**Task goal**
Sift through the material below and return the lines with "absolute".

**Collected material**
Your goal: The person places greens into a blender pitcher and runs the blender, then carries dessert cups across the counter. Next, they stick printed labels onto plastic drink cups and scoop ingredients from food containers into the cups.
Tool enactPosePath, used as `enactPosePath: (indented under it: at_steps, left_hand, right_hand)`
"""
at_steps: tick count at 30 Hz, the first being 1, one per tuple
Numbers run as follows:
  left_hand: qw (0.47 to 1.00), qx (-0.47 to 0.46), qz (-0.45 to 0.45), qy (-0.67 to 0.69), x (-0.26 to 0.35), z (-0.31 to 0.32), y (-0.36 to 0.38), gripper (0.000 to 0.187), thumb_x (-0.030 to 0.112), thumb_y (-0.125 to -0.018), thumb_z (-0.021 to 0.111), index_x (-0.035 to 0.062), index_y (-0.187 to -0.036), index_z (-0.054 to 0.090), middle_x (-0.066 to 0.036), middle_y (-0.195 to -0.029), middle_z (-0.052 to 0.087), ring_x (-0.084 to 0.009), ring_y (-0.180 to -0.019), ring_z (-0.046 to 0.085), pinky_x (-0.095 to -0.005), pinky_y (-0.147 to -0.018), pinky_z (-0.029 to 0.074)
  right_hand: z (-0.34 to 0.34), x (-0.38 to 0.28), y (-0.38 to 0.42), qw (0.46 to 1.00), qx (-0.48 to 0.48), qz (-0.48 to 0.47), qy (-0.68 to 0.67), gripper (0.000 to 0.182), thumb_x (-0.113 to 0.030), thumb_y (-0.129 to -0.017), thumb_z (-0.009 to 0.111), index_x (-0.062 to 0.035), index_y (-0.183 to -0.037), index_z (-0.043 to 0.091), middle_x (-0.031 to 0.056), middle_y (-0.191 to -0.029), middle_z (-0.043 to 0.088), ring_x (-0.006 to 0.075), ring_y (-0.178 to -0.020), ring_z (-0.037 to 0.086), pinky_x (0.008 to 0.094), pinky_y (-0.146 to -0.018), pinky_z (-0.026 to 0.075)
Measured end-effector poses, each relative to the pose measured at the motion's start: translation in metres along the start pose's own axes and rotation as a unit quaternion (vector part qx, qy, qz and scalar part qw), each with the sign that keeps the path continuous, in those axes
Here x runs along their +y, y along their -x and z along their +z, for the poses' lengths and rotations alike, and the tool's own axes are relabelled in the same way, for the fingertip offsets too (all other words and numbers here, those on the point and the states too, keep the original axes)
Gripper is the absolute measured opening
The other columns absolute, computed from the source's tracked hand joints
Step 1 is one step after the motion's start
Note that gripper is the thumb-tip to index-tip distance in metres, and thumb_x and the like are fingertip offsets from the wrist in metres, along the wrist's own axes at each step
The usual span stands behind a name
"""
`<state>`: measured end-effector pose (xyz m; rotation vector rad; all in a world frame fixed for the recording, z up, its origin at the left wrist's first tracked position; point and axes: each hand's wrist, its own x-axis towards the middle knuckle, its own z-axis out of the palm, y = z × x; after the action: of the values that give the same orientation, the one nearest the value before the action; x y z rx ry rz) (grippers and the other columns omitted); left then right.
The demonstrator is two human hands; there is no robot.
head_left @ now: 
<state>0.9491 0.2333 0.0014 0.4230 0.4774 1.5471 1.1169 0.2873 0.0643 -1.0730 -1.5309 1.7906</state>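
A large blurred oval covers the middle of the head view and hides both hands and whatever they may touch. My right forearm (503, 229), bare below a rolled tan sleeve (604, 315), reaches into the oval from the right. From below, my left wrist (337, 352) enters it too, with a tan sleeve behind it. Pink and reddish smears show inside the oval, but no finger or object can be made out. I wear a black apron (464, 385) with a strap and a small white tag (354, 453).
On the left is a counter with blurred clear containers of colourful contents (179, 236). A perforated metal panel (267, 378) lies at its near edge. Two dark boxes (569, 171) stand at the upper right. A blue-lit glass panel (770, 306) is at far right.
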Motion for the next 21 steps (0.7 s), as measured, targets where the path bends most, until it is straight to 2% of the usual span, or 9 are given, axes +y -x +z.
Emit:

**Finished exercise**
Gripper is the absolute measured opening
The other columns absolute, computed from the source's tracked hand joints

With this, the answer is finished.